ColossalAI
ColossalAI copied to clipboard
How to evaluate the effect of PPO training in coati chat
I did the third step of PPO training, it was time consuming and unstable. The reward observed during training is between -300 and -10 as follows. Is this situation normal? What does a good PPO training look like? Is there a log that can be confirmed? Episode [1/11]: 100%|██████████| 200/200 [1:41:33<00:00, 30.47s/it] Episode [2/11]: 100%|██████████| 200/200 [1:45:15<00:00, 31.58s/it] Episode [3/11]: 100%|██████████| 200/200 [1:45:56<00:00, 31.78s/it] Episode [4/11]: 100%|██████████| 200/200 [1:45:38<00:00, 31.69s/it] Train epoch [1/2]: 100%|██████████| 1000/1000 [1:23:58<00:00, 5.04s/it, reward=-7.67] Train epoch [2/2]: 100%|██████████| 1000/1000 [1:23:51<00:00, 5.03s/it, reward=-7.74] Episode [5/11]: 100%|██████████| 200/200 [4:33:10<00:00, 81.95s/it] it, reward=-7.74] Episode [6/11]: 100%|██████████| 200/200 [1:44:04<00:00, 31.22s/it] Episode [7/11]: 100%|██████████| 200/200 [1:44:18<00:00, 31.29s/it] Episode [8/11]: 100%|██████████| 200/200 [1:44:10<00:00, 31.25s/it] Episode [9/11]: 100%|██████████| 200/200 [1:44:24<00:00, 31.32s/it] Episode [10/11]: 100%|█████████▉| 199/200 [1:41:53<00:30, 30.14s/it] Train epoch [1/2]: 26%|██▌ | 261/1000 [21:50<1:02:27, 5.07s/it, reward=-188]

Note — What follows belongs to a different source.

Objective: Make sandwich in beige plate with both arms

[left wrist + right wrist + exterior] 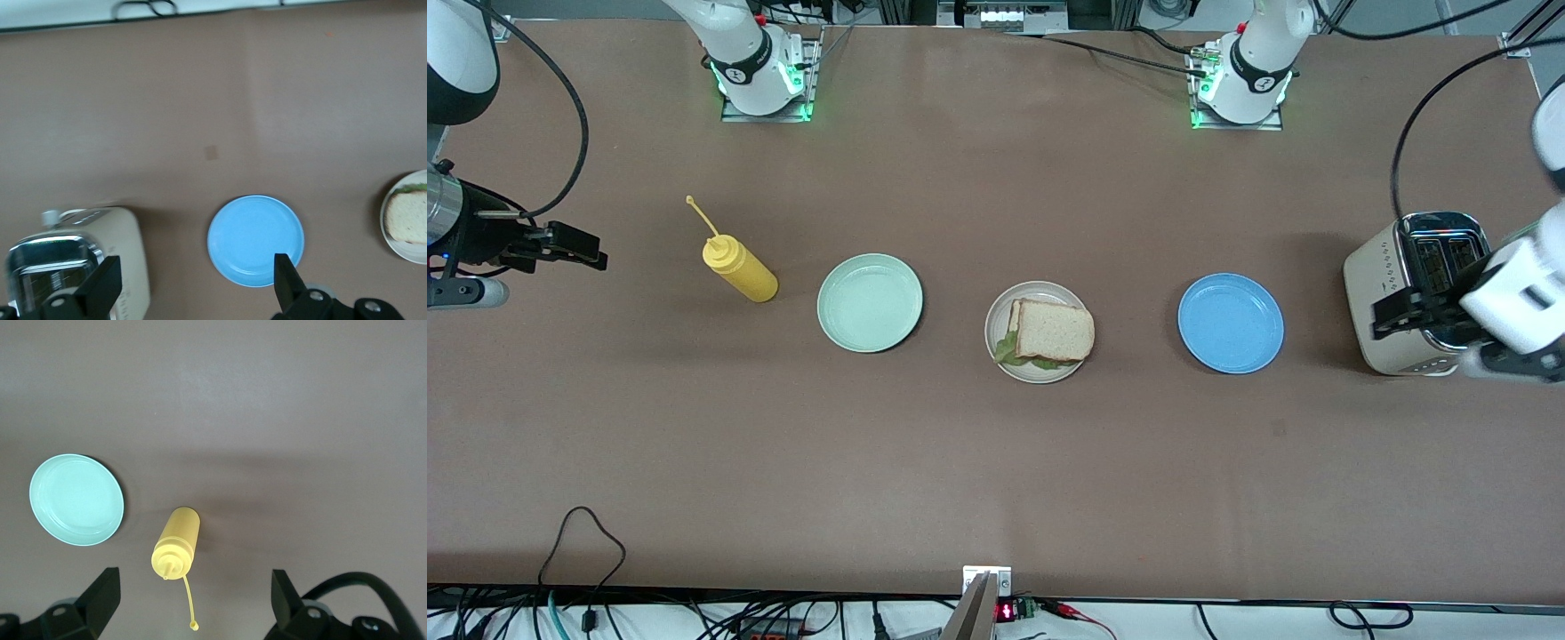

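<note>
At the middle of the brown table [996,480], the sandwich [1054,331] sits assembled on the beige plate [998,320]: a bread slice on top, green lettuce showing at its edge, and what appears to be a second slice beneath, though only a sliver of it shows. The stack overhangs the rim on the side toward the left arm's end, so a nudge there could tip the top slice off.

Both arms wait at the table's ends. The left gripper [193,287] hangs over the cream toaster [1392,298] and the blue plate [1231,323], its fingers spread wide and empty; a careless descent could strike the toaster. The right gripper [193,600], also spread and empty, hovers over the yellow squeeze bottle [177,543], which stands beside the mint-green plate [870,302]; its long thin nozzle could snag a finger and topple the bottle. Judged from the plate, little if anything remains to be done.
</note>
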Robot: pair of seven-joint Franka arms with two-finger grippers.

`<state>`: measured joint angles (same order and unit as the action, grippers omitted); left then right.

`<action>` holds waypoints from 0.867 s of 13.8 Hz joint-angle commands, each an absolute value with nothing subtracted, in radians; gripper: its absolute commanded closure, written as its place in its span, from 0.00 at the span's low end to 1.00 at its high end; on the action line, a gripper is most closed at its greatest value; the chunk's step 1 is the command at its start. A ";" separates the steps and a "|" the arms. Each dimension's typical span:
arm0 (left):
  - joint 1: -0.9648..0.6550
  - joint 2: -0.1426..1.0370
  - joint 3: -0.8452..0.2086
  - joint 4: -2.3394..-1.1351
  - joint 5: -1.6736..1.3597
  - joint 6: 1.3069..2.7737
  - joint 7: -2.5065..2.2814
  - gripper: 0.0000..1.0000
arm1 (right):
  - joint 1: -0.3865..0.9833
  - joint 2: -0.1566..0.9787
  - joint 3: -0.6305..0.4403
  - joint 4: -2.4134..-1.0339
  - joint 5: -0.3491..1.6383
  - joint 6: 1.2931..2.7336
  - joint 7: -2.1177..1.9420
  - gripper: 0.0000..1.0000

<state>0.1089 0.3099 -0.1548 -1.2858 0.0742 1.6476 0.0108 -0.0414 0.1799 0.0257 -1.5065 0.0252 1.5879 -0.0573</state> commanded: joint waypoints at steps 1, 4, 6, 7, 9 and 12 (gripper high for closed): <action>0.091 0.155 -0.091 -1.432 0.072 1.638 0.000 0.00 | -0.051 0.179 0.031 -1.494 0.035 1.574 -0.078 0.00; 0.110 0.095 -0.100 -1.505 0.066 1.603 0.008 0.00 | -0.051 0.178 0.031 -1.494 0.037 1.569 -0.068 0.00; 0.112 0.051 -0.100 -1.575 0.025 1.611 0.006 0.00 | -0.051 0.176 0.031 -1.494 0.037 1.569 -0.066 0.00; 0.112 0.029 -0.100 -1.601 0.023 1.615 0.003 0.00 | -0.051 0.176 0.031 -1.494 0.037 1.569 -0.066 0.00; 0.112 -0.008 -0.101 -1.641 0.023 1.624 -0.008 0.00 | -0.049 0.175 0.031 -1.494 0.032 1.568 -0.066 0.00; 0.112 -0.047 -0.103 -1.696 0.023 1.629 -0.023 0.00 | -0.045 0.173 0.031 -1.493 0.021 1.568 -0.067 0.00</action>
<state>0.1089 0.0151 -0.1023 -1.6209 0.0368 1.6030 -0.0084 -0.0414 0.1782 0.0256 -1.5064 0.0247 1.5859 -0.0575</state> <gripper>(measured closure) 0.000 0.000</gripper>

hi, @guijuzhejiang , since the stage 3 of RLHF uses reinforcement learning (here we use PPO algorithm), its time-consuming and unstability may caused by dataset size and dynamic training progress. Debugging RL algorithms is not easy and we are also validating the PPO training, you may use simple environments for testing or vsualize some stats (such as running mean, std, min, max or episode returns, KL of policy update, etc) to check whether the training is correct or not.
@Camille7777 Hi. Is there options or callbacks which i can check reward_mean, KL or other metrics while training?